No, that wouldn’t work. Super-heroes never gave away their secret identity. She’d just have to work it out herself and then they’d live in a big house on the top of a mountain and make pancakes while the snow fell and have about… oh, nineteen kids…
****
Steve Parker sent a command to the airtruck, shutting it down, and dilating the door. He climbed out and stretched his back, wincing. Flying an hour either way to work was… well, when he’d started it nine months before he’d called it a pain. Now he had an entirely new appreciation for the term.
But that was about over. For good or ill. Working on the Malt Whiskey project had given him a billing rate that was astronomical. Yara and Barchick had been happy as hell about it. Unfortunately, the number of fifteen billion credit projects to be had on Terra was… small. The planet had all the infrastructure it could handle and there just wasn’t room for the sort of massive projects he specialized in.
The term he was groping for here
was “redundant.” As in, “I’m sorry, Mr. Parker, you’re simply redundant to our current needs.”
With five kids in college or just starting out in independent life, not to mention a wife and kid at home to support, that was not a conversation he was looking forward to. Which was why he’d pulled every string he had to keep working on Malt Whiskey, long after less competent, and less expensive, engineers could have wrapped it up.
Before Malt Whiskey he’d spent three solid years doing failure analysis on other planets, especially ones with harsh soil and working conditions. It had been fun, figuring out what other people had screwed up always was, but he’d seen his wife and kids exactly eighty-seven days in those three years. He wasn’t looking forward to that, either.
Something would come up.
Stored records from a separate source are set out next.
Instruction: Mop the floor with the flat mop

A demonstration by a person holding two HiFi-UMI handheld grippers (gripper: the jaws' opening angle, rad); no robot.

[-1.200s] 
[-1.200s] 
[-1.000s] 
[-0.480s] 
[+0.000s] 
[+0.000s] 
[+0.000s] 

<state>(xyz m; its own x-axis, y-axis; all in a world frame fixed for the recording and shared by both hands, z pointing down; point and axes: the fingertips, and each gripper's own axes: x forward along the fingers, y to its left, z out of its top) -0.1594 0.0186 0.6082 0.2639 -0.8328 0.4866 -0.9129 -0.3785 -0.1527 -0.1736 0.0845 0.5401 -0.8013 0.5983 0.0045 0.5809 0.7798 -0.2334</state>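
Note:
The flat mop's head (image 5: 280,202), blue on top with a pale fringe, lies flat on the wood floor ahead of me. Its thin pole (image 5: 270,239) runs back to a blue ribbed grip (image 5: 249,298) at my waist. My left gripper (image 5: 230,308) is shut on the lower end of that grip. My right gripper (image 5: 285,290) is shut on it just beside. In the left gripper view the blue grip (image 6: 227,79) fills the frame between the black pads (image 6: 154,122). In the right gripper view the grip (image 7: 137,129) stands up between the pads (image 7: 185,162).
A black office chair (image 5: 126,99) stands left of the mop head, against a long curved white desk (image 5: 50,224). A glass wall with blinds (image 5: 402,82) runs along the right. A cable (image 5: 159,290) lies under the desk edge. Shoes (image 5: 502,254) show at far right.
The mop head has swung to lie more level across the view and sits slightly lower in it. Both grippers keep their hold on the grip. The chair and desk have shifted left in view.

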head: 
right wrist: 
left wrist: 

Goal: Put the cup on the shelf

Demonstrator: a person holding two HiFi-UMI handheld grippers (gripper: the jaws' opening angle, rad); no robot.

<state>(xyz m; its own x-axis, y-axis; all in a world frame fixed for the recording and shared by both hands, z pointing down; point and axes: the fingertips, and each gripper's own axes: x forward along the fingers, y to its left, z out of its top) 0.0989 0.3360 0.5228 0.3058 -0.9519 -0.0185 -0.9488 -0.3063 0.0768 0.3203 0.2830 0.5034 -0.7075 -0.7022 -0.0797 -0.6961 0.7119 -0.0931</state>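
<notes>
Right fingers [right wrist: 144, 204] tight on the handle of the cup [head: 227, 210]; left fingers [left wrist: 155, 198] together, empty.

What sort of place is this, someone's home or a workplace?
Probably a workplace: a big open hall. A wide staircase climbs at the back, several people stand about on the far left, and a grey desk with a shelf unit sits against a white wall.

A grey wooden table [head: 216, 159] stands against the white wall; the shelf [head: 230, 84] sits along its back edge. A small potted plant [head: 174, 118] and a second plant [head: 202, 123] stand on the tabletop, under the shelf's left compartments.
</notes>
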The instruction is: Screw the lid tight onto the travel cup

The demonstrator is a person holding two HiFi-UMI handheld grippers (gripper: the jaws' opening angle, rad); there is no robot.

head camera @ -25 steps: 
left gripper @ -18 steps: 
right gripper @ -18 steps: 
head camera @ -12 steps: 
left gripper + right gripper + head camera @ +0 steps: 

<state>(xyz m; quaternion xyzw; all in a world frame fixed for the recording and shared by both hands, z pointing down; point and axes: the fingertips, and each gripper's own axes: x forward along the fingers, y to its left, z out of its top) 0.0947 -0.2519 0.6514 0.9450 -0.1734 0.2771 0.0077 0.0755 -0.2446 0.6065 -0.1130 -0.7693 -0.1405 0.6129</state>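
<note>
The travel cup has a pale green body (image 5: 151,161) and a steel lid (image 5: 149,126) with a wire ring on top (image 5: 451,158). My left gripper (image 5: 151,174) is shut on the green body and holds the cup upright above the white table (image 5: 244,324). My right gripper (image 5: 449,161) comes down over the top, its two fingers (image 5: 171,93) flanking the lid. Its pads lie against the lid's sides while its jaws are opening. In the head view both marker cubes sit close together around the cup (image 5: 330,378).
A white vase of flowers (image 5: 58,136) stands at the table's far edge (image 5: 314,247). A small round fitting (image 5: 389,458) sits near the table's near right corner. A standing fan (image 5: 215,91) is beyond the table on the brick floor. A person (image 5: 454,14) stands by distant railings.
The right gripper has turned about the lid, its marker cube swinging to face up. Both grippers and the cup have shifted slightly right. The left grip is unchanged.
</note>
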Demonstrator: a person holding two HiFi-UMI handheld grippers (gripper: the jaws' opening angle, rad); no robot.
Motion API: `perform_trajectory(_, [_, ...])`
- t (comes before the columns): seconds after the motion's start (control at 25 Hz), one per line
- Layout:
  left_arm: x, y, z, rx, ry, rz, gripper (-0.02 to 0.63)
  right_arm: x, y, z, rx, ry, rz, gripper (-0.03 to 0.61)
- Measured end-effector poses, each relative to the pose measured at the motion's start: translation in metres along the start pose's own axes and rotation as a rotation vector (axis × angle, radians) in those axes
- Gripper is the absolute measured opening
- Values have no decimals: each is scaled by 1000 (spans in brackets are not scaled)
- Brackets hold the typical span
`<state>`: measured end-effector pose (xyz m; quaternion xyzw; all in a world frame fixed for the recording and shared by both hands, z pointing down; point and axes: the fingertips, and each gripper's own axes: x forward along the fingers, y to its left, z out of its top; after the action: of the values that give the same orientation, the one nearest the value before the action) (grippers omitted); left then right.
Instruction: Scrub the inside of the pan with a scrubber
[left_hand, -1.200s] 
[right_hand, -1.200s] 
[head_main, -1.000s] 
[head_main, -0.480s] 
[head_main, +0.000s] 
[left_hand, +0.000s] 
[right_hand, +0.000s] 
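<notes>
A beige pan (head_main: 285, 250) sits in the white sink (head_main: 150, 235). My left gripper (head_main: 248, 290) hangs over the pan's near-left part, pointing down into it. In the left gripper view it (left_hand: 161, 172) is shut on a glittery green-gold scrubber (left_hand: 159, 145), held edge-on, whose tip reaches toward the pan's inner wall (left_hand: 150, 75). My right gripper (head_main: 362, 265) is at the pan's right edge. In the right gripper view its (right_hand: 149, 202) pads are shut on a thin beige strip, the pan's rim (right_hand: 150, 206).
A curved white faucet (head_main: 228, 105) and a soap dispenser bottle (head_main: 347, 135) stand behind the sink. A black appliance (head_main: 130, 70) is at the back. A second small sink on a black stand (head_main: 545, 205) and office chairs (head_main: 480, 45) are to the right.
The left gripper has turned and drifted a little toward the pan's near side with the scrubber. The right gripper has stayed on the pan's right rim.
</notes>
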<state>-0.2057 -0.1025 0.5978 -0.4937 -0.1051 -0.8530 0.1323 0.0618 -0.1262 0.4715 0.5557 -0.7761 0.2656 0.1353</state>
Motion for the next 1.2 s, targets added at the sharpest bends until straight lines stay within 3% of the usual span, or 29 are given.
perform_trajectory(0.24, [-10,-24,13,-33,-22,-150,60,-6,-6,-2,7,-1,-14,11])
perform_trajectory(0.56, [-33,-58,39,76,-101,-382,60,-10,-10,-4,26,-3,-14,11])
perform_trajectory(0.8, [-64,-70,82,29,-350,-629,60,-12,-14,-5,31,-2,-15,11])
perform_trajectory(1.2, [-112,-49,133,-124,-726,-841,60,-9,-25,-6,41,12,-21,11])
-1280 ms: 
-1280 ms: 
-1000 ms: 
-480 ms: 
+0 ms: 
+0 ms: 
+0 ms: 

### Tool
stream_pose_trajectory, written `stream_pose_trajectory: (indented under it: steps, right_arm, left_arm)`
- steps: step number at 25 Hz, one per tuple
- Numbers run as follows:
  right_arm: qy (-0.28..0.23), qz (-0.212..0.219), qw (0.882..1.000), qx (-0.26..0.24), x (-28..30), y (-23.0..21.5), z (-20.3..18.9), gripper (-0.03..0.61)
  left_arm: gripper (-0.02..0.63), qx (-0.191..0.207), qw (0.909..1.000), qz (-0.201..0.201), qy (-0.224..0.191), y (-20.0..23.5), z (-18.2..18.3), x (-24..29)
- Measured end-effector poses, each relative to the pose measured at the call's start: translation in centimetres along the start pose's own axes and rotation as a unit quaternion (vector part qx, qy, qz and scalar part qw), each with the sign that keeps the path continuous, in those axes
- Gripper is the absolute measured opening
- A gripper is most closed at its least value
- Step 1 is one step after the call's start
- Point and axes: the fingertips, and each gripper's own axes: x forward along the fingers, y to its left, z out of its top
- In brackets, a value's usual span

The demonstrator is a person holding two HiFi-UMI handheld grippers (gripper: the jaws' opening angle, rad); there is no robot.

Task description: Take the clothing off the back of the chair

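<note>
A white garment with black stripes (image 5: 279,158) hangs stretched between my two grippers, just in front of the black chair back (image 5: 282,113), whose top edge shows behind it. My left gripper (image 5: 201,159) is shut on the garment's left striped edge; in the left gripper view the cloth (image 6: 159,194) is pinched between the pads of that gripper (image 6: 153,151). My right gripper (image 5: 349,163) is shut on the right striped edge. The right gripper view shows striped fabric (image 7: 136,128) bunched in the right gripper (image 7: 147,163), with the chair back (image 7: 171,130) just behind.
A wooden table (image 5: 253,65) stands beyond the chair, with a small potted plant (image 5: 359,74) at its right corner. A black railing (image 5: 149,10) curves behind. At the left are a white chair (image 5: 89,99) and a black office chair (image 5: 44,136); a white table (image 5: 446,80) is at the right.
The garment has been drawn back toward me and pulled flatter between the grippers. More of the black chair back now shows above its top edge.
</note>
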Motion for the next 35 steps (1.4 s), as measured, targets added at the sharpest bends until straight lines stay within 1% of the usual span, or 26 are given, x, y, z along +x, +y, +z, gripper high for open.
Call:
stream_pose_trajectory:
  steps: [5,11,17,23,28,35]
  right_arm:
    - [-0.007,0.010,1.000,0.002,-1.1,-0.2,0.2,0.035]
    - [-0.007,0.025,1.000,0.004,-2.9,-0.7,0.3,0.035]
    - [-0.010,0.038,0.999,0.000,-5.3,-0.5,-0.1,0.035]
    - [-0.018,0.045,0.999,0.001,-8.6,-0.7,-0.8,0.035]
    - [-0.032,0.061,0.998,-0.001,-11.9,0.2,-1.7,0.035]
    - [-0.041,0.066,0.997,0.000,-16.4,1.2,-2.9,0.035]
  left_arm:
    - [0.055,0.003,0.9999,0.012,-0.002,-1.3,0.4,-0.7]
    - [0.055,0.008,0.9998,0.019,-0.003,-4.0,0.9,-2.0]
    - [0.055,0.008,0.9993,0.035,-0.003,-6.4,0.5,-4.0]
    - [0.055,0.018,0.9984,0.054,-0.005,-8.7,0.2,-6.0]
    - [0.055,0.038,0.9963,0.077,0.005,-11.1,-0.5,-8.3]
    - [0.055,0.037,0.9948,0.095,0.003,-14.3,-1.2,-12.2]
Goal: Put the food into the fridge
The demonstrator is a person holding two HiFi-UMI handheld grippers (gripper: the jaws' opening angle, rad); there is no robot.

Something always did.
****
“How was your day, dear?” Jala said, ladling spaghetti sauce onto Steve’s noodles.
“Fine,” Steve said. “Whiskey Corporate sent another hot-shot out to reinvent the wheel…”
Josh tuned out his parent’s conversation, twirling the spaghetti. Wrapped in rings of… really strong stuff, Spaghetti-man…
“Do you have another project?” Jala asked, in a tone that bespoke calm disinterest overlaid with worry.
“No,” Steve replied, calmly. “They want me to do… sales for a while.”
“Oh.”
Josh had learned to not even turn an ear or look up. Grownups would drop the most important information if they were sure you weren’t paying attention. And knowing where you were going to live, for a kid, was really important information.